Conceptual theories and practices about the unthought known

CONCEPTUAL FRAMEWORKS

The Unthought Known is an idea first framed by Christopher Bollas. In 1987, Bollas published The Shadow of the Object. In this book, he describes the Unthought Known as experiences we've all had where we get a sense that we know something but that, try as we might, we simply cannot consciously grasp or put into words what it is we're knowing.
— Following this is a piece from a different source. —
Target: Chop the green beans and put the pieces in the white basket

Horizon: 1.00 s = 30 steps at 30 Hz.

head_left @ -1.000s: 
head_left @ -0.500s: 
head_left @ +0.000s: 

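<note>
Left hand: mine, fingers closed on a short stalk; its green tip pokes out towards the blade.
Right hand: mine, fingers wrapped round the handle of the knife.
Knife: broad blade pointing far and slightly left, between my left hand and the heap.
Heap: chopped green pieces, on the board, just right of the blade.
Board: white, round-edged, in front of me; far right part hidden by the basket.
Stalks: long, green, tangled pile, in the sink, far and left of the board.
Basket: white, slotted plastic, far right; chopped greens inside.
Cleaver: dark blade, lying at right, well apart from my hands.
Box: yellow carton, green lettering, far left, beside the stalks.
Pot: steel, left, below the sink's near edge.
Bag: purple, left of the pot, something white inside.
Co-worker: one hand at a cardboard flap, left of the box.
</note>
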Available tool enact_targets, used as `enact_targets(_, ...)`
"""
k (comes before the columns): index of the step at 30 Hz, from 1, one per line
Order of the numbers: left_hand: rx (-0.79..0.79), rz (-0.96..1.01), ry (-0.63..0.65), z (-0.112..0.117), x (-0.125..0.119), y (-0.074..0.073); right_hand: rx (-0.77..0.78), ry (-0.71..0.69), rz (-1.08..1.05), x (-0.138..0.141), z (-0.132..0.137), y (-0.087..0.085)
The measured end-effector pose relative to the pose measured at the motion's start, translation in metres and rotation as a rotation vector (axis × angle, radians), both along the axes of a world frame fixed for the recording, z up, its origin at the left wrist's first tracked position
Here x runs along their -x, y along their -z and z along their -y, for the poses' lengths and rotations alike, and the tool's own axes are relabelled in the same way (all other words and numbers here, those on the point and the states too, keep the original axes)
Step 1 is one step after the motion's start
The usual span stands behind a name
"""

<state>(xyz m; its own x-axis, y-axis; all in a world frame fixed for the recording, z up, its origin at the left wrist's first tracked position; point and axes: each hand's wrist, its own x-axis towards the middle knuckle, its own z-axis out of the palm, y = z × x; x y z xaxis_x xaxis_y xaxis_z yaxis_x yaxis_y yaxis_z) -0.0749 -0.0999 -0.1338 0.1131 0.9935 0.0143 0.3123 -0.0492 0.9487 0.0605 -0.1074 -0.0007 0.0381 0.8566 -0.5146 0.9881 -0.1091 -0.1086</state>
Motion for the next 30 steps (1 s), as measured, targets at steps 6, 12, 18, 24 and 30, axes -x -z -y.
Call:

For Bollas, these ethereal moments are the times and places where memory traces laid down early in our lives -- either in utero or sometime during the first several months of our lives -- pop back up in our current lives as troubling doldrums, "almost" memories, or persistently painful relationships. These traces are what Bollas calls  "preverbal, unschematized experiences" that were etched into our brain well before we'd ever developed thought or language. Unthought Knows are memories without words.

 Bollas identified three types of Unthought Known experiences: 

  • Recurring moods that we have, bodily sensations both fresh and new while also strangely familiar that come unbidden to us in certain kinds of situations.
  • Deeply implicit, preternatural instincts, feelings that carry untouchable impressions about the rules governing our relationships which, once again, show up in vaguely familiar circumstances and situations.  
  • Trace experiences about love, belonging, and beauty; fleetingly impressions of transcendent experience that were captured in our neuronal circuitry before we developed thought or language, sensations that we now feel only occasionally.

All three of these early experiences are preverbal, unschmatized experiences, what today's most experienced clinicians now see as walled off, disconnected in utero experiences that we've stored in what has become Unthought Known regions of our brains. It's like there are scars covering our preverbal, unschematized infant wounds. Here at TLO, we've taken to remembering these Unthought Known experiences by a name that Dr. Seuss coined in his book, Oh, the Places You'll Go!; what he called "Bang-ups, Hang-ups and Windows Not Lighted" Challenges. 

 

The Unthought Known's Pioneers

Christopher Bollas was the first clinician who specifically explored the Unthought Known. However, in the later part of the 19th Century, Sigmund Freud had already investigated what he, at that point, labeled "repetition compulsions." Back then, Freud hypothesized that human beings are constantly trying to repair the early intra-psychic wounds that were still causing them pain, either by seizing on present day situations and people to resurface, reclaim, and repair the trace memories these current situations and people evoked. The repetitive use of current situations to re-enact old wounds, for Freud, was how he thought we unconsciously try to repair our Unthought Knowns' painful preverbal, unschematized memory traces.

Wilfred Bion also investigated this phenomena, looking at the ways his patients tried to transform what he called  their "beta-elements" (i.e., "unmetabolized experiences") into "alpha elements"  (i.e., "thoughts they can think"). Donald Winnicott explored the connection between what he called our False and our True Selves. Most recently, Robert Scaer has been thinking about what he's calling our "dissociation capsules," the parts of our brain where we record and store un-integrated traumatic experiences. 

If Freud, Bion, Winnicott, Scaer, and Bollas are right, and our brains and minds really are committed to repairing the Unthought Known wounds we suffered early in our lives, then they're also right that, behind the scenes, each of us has neural pathways in our brain that are constantly activating old trace memories in an effort to heal our Unthought Known wounds. These pathways do this by constantly scanning our environments looking for people, places, and circumstances that have similar looks and feels to those early experiences until a viable situation shows up. When this happens, our neural pathways apparently have ways to tease us with a mood, a preternatural instinct, or a fleeting sense of longing that, if attended to in the right way, can ever so slightly open a doorway that leads to the minimally functioning neural structures  stored in Scaer's dissociation capsules. Repetition compulsions, the transformation of beta-elements into alpha-elements, and the nurturance of our True Selves; all seemingly are nuanced ways of describing the Unthought Known and its fundamental issues and processes that Bollas described in his book, The Shadow of the Object.

 

The Unthought Known's Poetic Doorway

Jane Hirshfield, one of America's most accomplished poets, seems to know something about all this. For example, in her book of essays titled Nine Gates: Entering the Mind of Poetry, she comments:

"Poems do not make appointments with their subject---they stalk them...And when at last the leap comes, it is most often...from the side, the rear, an overhead perch, from some word-blind woven of brush or shadow or fire...There is a shyness at the core of existence...There are things we can possess only by following them into the realm of disguise."

It seems to us here at TLO that this quote suggests two important possibilities to those of us who are interested in helping others continue or complete their transformational journeys. Occasionally, there will be people, situations, and circumstances that we and both our private and our organizational thought partners can explore only by following the doorways described above into their "realms of disguise". In the months to come, this idea is precisely what we're committed to exploring here in TLO's Unthought Known Resource Center.